A fanatic light burst from his eyes, as if enlightenment had struck him.
“Abolishing agricultural taxes will calm the lower classes and win the people’s hearts.”
“Progressive taxation will suppress the expansion of powerful nobles while greatly increasing fiscal revenue.”
“We could also… yes, we could introduce special resource taxes for different industries, such as mining and fur trading.”
“My heavens… this is an entirely new world!”
Seeing that Grayson had already begun extrapolating further ideas, Sylvia withdrew her complicated gaze from Logaris.
“Good.”
She interrupted Grayson’s excited rambling.
“Grayson, from this moment onward, I appoint you as the Acting Financial Overseer of the Northern Territory.”
“Your first task is to use Professor Logaris' theory as the framework and produce a complete tax reform proposal within three days.”
She drew the dagger at her waist and lightly tapped Grayson’s shoulder with the hilt.
“I grant you the highest authority.”
“Select your personnel from the guard I brought with me.”
“As for funding, you may freely allocate the confiscated assets.”
Grayson’s body trembled violently.
His eyes looked at Logaris with deep reverence.
Then he dropped to one knee before Sylvia, his voice trembling with excitement.
“Grayson is willing to die in service of Your Highness!”

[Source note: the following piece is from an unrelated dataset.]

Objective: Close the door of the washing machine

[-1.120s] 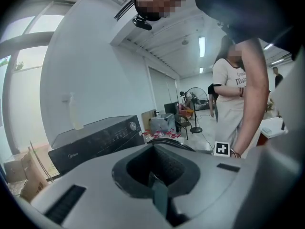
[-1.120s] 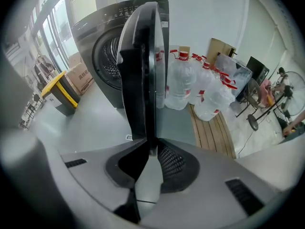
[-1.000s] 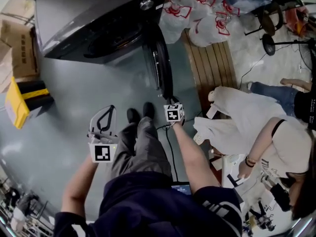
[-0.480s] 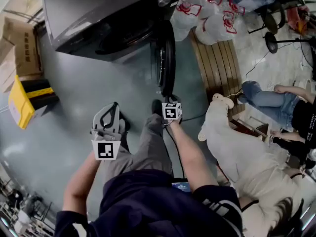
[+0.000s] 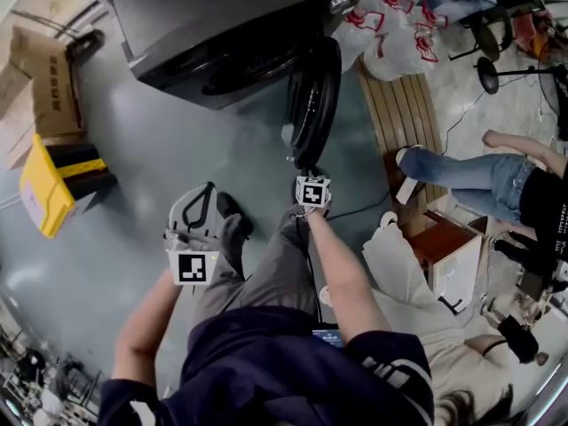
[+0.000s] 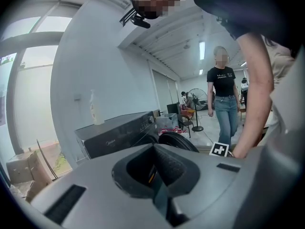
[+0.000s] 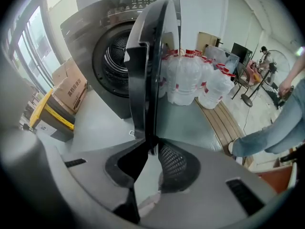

In the corner, Lilith, who had been quietly pretending to be invisible, witnessed everything.
Her small mind could barely keep up.
They killed people.
They confiscated property.
Then they used the confiscated wealth to deal with things like agriculture and taxation?
In the underworld where she had lived, whenever someone seized money, they simply bought better equipment, recruited more people, and robbed even more money.
The princess and that man with glasses seemed to have minds that worked very differently from normal people.
…
At the same time.
While the upper circles of Winter City were shaken by this reshuffling of power, inside an inconspicuous residence in the city, several elderly men dressed in judicial officials’ robes had gathered together with dark expressions.
“This is lawlessness!”
“It is simply lawlessness!”
Chief Justice Herman slammed his hand on the table.
“Bypassing the Ministry of Justice, conducting trials directly, executing people directly, and even confiscating noble estates.”
“This is trampling on the kingdom’s laws!”
“Lower your voice, Herman!”
Another man hurriedly warned him.
“Do you want the princess' Shadow Guard to hear you?”
Herman’s anger faltered.
A trace of fear flashed across his face.
“Then… then what should we do?”
“Are we just supposed to watch her act recklessly?”
“Today she can kill nobles.”
“Tomorrow will she start eliminating old officials like us who refuse to obey?”
Silence filled the room.
After a long time, the oldest judicial official finally spoke quietly.
“We cannot defeat her.”
“Do not forget the man beside her, and those steel monsters.”
“But the Northern Territory belongs to the kingdom, not to the Winterhold family as private property.”
“She may ignore the rules of the Northern Territory.”
“But she cannot ignore the laws of the kingdom.”
He paused.
A sinister glint flashed in his eyes.
“Send someone to the royal capital.”
“Report everything that has happened here to His Majesty and the Privy Council.”
“Tell them that Her Highness the Princess is plotting rebellion in the Northern Territory.”